The Knights said the mandate as it stands still fails to protect the rights of religious believers because “individuals and entities that object to paying for abortion-inducing drugs, contraception and sterilization must pay for these interventions either directly or indirectly, and they must initiate coverage for these interventions, either directly or indirectly.”
The Archdiocese of Washington filed a 15-page comment April 4 that was signed by Jane Belford, archdiocesan chancellor. It stressed that the proposed new rules from the HHS did not resolve the religious liberty issues posed by the contraceptive mandate but in fact made them worse by “eliminating an important provision that allows the exemption of an exempt religious employer to be extended to all other religiously-affiliated organizations that participate in that religious employer’s group plan.”
Belford described the “accommodation” for nonexempt religious organizations — whereby a third party could be used to cover the cost of contraceptive coverage — “an accounting maneuver that likewise effects no substantive change to existing law.” She said the new proposal “creates insurmountable administrative and logistical difficulties for organizations, such as the archdiocese and its affiliates that operate or participate in large self-insured plans that provide coverage for multiple affiliated employers.”

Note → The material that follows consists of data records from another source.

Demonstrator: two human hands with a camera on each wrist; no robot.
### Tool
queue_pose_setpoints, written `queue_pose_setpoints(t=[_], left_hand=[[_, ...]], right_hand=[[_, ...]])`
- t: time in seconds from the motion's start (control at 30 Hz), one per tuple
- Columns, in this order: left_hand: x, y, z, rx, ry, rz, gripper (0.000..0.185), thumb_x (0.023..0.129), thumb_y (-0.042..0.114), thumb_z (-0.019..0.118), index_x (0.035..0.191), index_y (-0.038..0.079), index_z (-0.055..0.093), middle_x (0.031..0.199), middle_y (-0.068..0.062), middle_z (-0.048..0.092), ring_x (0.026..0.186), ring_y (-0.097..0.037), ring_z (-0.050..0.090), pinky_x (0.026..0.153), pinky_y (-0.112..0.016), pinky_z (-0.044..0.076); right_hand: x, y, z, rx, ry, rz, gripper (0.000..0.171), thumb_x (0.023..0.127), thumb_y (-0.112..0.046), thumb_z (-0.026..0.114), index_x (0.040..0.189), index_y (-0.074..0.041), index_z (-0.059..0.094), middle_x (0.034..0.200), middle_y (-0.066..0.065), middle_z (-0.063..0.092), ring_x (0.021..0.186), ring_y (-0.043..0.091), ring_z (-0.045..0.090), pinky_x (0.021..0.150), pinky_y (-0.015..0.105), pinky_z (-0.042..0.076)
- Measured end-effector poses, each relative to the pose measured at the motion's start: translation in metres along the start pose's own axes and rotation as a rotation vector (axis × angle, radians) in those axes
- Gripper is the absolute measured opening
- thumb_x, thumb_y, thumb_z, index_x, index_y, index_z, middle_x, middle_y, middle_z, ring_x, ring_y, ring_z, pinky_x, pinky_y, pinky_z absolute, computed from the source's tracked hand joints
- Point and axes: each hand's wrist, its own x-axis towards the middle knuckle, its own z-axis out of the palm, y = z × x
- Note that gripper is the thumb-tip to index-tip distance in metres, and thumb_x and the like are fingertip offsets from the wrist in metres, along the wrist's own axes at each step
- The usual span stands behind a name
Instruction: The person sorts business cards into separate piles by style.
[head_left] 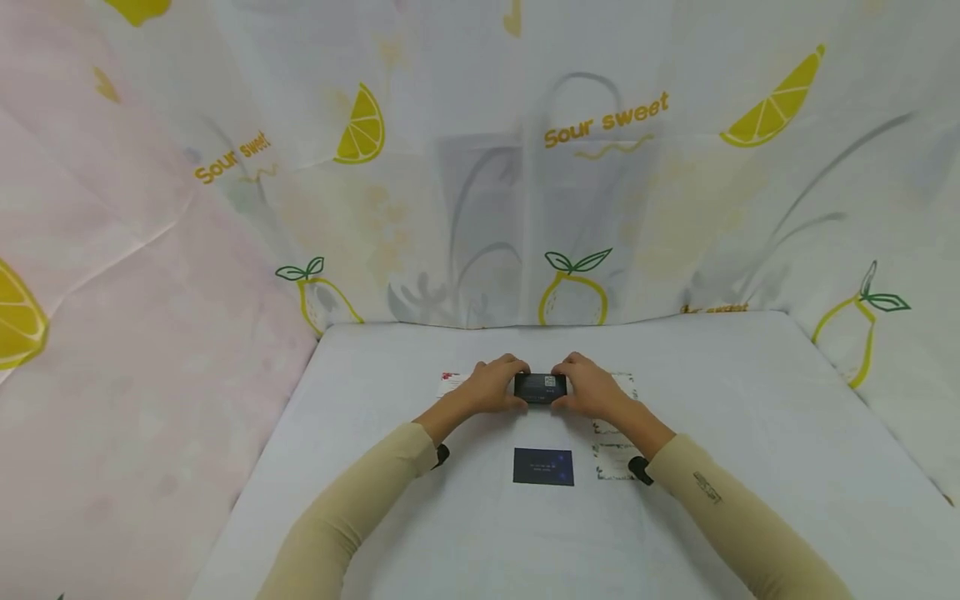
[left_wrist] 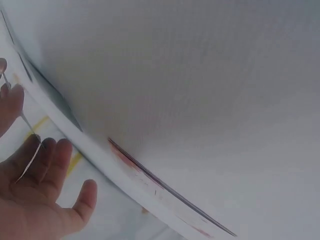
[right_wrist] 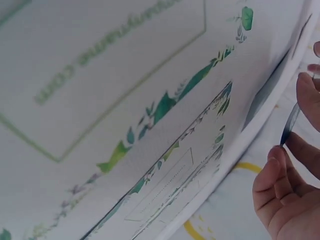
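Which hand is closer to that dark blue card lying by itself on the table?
Right, though only slightly. The dark blue card lies nearer the person than both hands. The right hand is just above and right of it; the left hand is further up-left.

Soft even light, blurry wrist views
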Motion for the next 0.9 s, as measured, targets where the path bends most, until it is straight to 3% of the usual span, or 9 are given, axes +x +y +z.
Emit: queue_pose_setpoints(t=[0.27,0.6,0.9], left_hand=[[0.014,0.001,0.002,0.062,-0.018,-0.025,0.056,0.084,0.036,0.078,0.132,0.015,0.059,0.129,-0.004,0.064,0.117,-0.022,0.060,0.093,-0.048,0.037],[0.022,0.000,0.003,0.102,-0.086,-0.070,0.050,0.082,0.034,0.081,0.126,0.017,0.065,0.123,-0.004,0.065,0.109,-0.023,0.059,0.091,-0.047,0.035],[0.024,-0.002,0.000,0.104,-0.131,-0.095,0.054,0.079,0.036,0.083,0.127,0.018,0.066,0.126,-0.005,0.061,0.114,-0.025,0.056,0.093,-0.048,0.033]], right_hand=[[0.010,0.006,0.002,0.031,-0.057,0.063,0.055,0.080,-0.028,0.083,0.124,-0.002,0.064,0.122,0.016,0.060,0.112,0.030,0.059,0.098,0.046,0.047],[0.020,0.005,0.010,0.066,-0.113,0.091,0.052,0.075,-0.025,0.086,0.115,0.002,0.067,0.110,0.015,0.060,0.097,0.025,0.059,0.091,0.042,0.050],[0.023,0.006,0.009,0.070,-0.115,0.105,0.052,0.073,-0.024,0.088,0.112,0.003,0.068,0.105,0.014,0.060,0.092,0.023,0.060,0.089,0.042,0.051]])
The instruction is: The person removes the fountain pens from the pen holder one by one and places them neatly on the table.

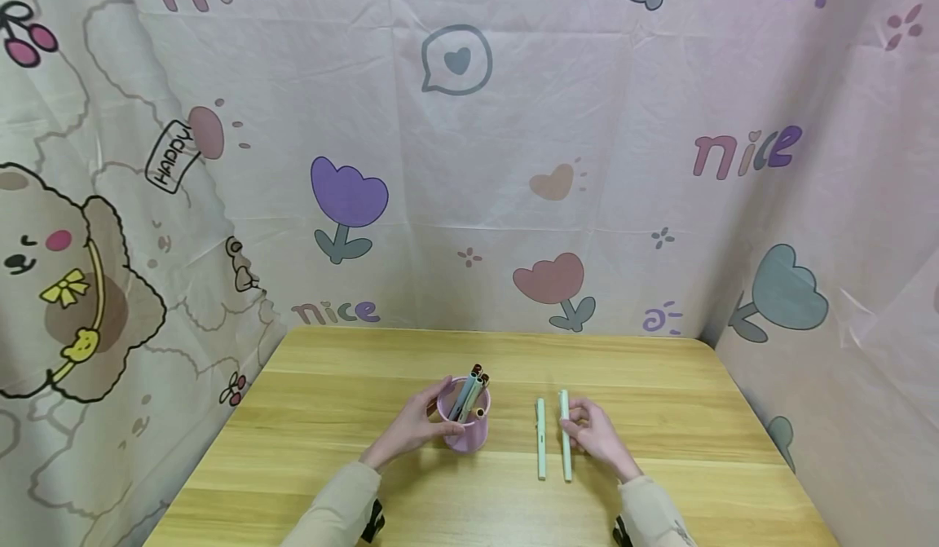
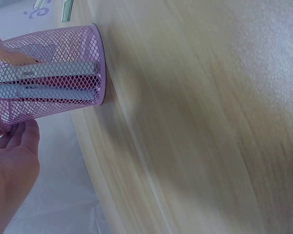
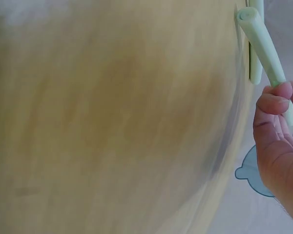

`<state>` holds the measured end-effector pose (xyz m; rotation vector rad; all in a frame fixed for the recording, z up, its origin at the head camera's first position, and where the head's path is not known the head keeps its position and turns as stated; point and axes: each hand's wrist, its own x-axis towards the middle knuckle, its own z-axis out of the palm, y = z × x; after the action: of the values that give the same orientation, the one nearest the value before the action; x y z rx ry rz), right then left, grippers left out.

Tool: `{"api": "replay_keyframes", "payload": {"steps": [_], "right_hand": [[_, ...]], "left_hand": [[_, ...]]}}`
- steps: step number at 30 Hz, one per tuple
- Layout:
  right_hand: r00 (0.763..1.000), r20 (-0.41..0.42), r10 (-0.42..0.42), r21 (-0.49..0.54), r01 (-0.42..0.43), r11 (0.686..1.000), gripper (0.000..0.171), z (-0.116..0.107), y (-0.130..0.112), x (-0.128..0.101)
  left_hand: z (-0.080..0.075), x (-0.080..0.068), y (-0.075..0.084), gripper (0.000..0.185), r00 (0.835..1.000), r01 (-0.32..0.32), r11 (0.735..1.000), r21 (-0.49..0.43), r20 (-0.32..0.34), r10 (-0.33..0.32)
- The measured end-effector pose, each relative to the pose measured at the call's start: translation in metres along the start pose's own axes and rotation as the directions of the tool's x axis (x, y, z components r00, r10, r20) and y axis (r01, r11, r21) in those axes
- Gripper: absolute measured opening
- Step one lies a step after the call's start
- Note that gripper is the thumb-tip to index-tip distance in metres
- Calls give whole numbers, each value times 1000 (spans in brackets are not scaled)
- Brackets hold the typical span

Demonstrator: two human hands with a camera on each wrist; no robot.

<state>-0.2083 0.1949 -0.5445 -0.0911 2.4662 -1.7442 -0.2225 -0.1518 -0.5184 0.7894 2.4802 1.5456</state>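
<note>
A pink mesh pen holder [image 1: 472,439] stands on the wooden table, and several pens [image 1: 466,399] lean inside it. My left hand [image 1: 412,426] holds it near the rim, thumb at the front and fingers round the far side. With thumb and fingertips, my right hand [image 1: 597,434] pinches a pale green pen [image 3: 261,41] near its middle. That pen slants in the right wrist view; whether its end touches the table I cannot tell. To its left, a second pale green pen [image 1: 541,443] lies on the table, roughly parallel to it.
The wooden table [image 1: 330,392] reaches back to a printed cloth [image 1: 455,205] with flowers and lettering. More of this cloth hangs along the left and right sides.
</note>
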Motion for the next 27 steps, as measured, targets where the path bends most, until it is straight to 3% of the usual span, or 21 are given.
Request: {"api": "replay_keyframes", "payload": {"steps": [19, 27], "right_hand": [[999, 39, 7, -87, -4, 996, 37, 8, 6, 6], [1000, 7, 21, -129, -20, 991, 38, 12, 5, 6]], "left_hand": [[0, 0, 1, 95, 1000, 3, 1000, 6, -2, -3], [0, 0, -2, 93, 1000, 5, 1000, 3, 0, -5]]}}
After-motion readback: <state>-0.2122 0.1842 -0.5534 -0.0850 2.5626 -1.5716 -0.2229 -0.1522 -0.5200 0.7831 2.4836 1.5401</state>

The Washington Archdiocese “continues to strenuously oppose the mandate” and urged the HHS to “adopt a definition of religious employer that recognizes that religious organizations do far more than operate houses of worship.”
The U.S. Conference of Catholic Bishops filed comments March 20 objecting to the “unreasonable and unlawfully narrow” exemption for some nonprofit religious organizations, primarily houses of worship. It noted that the limited accommodation for religious employers continues to require those employers falling outside of the government’s definition to “fund or facilitate objectionable coverage.”
The 24 pages of comments were filed on behalf of the USCCB by Anthony R. Picarello, associate general secretary and general counsel, and Michael F. Moses, associate general counsel. They reiterated the concerns the USCCB raised when the rules governing the Affordable Care Act were first proposed in 2011.
New York Cardinal Timothy M. Dolan, president of the USCCB, will be honored April 27 for being outspoken in his objections to the mandate on behalf of the U.S. church. He will receive the 2013 William Wilberforce Award from the Chuck Colson Center for Christian Worldview, a nonprofit organization that educates Christians on how to apply their faith to all areas of life.